In phone calls, White House meetings and conversations aboard Air Force One during the past several months, Trump has aggressively pushed Dickinson, N.D.-based Fisher Industries to Department of Homeland Security leaders and Lt. Gen. Todd Semonite, the commanding general of the Army Corps, according to the administration officials, who spoke on the condition of anonymity to discuss sensitive internal discussions. The push for a specific company has alarmed military commanders and DHS officials.

Semonite was summoned to the White House again Thursday, after the president’s aides told Pentagon officials — including Gen. Mark Milley, the Army’s chief of staff — that the president wanted to discuss the border barrier. According to an administration official with knowledge of the Oval Office meeting, Trump immediately brought up Fisher, a company that sued the U.S. government last month after the Army Corps did not accept its bid to install barriers along the southern border, a contract potentially worth billions of dollars.

Trump has latched on to the company’s public claims that a new weathered steel design and innovative construction method would vastly speed up the project — and deliver it at far less cost to taxpayers. White House officials said Trump wants to go with the best and most cost-effective option to build the wall quickly.

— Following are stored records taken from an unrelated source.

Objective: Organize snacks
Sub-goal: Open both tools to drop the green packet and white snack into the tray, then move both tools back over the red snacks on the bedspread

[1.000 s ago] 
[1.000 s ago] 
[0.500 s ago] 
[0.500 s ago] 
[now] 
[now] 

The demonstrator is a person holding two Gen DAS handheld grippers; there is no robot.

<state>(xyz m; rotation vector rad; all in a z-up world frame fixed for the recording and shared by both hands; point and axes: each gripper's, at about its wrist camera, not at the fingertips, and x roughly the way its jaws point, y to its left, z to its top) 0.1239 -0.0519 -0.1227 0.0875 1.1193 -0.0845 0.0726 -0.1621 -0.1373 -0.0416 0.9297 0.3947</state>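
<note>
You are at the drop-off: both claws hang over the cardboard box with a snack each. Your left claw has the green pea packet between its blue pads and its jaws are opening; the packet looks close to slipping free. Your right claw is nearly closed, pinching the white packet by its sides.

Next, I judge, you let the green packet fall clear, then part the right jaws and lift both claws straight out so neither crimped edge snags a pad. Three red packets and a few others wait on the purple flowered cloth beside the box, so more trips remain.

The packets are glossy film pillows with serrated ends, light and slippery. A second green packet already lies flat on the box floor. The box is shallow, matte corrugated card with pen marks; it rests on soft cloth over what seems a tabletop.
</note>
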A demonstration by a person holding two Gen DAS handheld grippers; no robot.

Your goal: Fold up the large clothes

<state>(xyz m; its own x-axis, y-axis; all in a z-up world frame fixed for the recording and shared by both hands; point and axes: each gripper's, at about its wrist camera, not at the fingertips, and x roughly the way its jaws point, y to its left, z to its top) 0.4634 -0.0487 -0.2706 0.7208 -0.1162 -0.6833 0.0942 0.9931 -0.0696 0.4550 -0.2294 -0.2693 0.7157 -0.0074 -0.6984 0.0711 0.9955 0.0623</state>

“The President is one of the country’s most successful builders and knows better than anyone how to negotiate the best deals,” White House press secretary Sarah Sanders said in an email. “He wants to make sure we get the job done under budget and ahead of schedule.”

Fisher’s chief executive, Tommy Fisher, has gone on conservative television and radio, claiming that his company could build more than 200 miles of barrier in less than a year. And he has courted Washington directly, meeting in congressional offices and inviting officials to the Southwest desert to see barrier prototypes.

Even as Trump pushes for his firm, Fisher already has started building a section of fencing in Sunland Park, N.M. We Build the Wall, a nonprofit that includes prominent conservatives who support the president — its associates and advisory board include former White House adviser Stephen K. Bannon, Blackwater USA founder Erik Prince, ex-congressman Tom Tancredo and former Kansas secretary of state Kris Kobach — has guided an effort to build portions of the border barrier on private land with private funds.

The first section is expected to be unveiled soon. Fisher-branded equipment and workers were visible this week preparing the site outside El Paso, within feet of the International Boundary Monument No. 1, placed in 1855 at the beginning of the effort to delineate the Mexican border. The stretch, part of which is on private land owned by a brick company, is the only area in the region without a barrier, in part because it crosses rugged terrain.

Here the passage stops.